🤖 AI Summary
In Bayesian inverse problems, model misspecification induces severe inference bias, yet effective automated diagnostic tools remain lacking. This paper proposes a prediction-oriented mixture posterior framework for detecting model misspecification: an entropy-regularized mixture posterior is efficiently computed via variational gradient descent and systematically compared against the standard Bayesian posterior; the quantified discrepancy serves as a diagnostic metric for misspecification. The approach requires no assumption about the true data-generating model and offers both theoretical interpretability and computational scalability. In synthetic experiments and real-world seismic inversion tasks, the method successfully identifies structured model deficiencies—including prior–likelihood mismatch and likelihood mis-specification—outperforming conventional posterior predictive checks.
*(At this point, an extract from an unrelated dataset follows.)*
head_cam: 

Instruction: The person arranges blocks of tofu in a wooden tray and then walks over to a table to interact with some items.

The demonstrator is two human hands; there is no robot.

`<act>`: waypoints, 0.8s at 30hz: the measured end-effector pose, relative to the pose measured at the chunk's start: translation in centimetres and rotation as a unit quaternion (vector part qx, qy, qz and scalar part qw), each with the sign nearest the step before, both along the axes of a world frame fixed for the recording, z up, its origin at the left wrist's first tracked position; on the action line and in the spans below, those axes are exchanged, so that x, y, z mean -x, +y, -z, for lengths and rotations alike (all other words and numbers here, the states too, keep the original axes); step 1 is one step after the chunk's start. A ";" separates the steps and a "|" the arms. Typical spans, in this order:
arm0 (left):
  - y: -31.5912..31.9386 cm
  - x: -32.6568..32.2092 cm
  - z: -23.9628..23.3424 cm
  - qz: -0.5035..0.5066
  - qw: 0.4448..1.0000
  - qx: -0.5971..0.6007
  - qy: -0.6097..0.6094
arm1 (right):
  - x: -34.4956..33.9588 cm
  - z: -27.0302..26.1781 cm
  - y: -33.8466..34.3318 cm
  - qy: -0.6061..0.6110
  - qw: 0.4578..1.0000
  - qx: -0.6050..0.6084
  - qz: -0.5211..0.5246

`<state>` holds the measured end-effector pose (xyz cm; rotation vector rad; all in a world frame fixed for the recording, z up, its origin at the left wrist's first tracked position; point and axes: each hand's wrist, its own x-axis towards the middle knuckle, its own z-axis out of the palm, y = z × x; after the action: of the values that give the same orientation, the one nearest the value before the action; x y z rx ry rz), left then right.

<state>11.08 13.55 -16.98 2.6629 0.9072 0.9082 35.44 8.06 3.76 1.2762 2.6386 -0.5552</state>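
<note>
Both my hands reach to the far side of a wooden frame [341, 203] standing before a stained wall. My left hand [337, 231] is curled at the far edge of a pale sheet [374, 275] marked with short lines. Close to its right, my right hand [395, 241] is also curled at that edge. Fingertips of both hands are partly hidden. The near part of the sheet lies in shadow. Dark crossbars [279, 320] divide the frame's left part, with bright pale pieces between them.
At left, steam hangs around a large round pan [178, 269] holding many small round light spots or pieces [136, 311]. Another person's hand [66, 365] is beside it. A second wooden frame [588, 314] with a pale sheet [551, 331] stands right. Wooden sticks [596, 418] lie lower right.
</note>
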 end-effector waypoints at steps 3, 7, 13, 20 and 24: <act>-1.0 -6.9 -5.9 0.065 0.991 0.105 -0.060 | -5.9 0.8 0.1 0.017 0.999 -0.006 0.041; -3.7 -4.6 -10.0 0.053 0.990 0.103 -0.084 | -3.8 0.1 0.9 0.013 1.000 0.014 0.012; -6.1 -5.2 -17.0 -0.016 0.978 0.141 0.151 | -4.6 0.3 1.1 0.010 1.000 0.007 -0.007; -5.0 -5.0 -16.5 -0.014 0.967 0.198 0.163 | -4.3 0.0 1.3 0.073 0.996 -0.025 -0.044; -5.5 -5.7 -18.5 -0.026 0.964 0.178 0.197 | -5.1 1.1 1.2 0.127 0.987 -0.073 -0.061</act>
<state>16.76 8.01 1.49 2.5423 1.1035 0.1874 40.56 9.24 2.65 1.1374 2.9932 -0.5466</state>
To our knowledge, this work establishes the first differentiable, optimization-enabled, end-to-end diagnostic paradigm for Bayesian inverse problems.
📝 Abstract
Bayesian inference is optimal when the statistical model is well-specified, while outside this setting Bayesian inference can catastrophically fail; accordingly a wealth of post-Bayesian methodologies have been proposed. Predictively oriented (PrO) approaches lift the statistical model $P_θ$ to an (infinite) mixture model $int P_θ; mathrm{d}Q(θ)$ and fit this predictive distribution via minimising an entropy-regularised objective functional. In the well-specified setting one expects the mixing distribution $Q$ to concentrate around the true data-generating parameter in the large data limit, while such singular concentration will typically not be observed if the model is misspecified. Our contribution is to demonstrate that one can empirically detect model misspecification by comparing the standard Bayesian posterior to the PrO `posterior' $Q$. To operationalise this, we present an efficient numerical algorithm based on variational gradient descent. A simulation study, and a more detailed case study involving a Bayesian inverse problem in seismology, confirm that model misspecification can be automatically detected using this framework.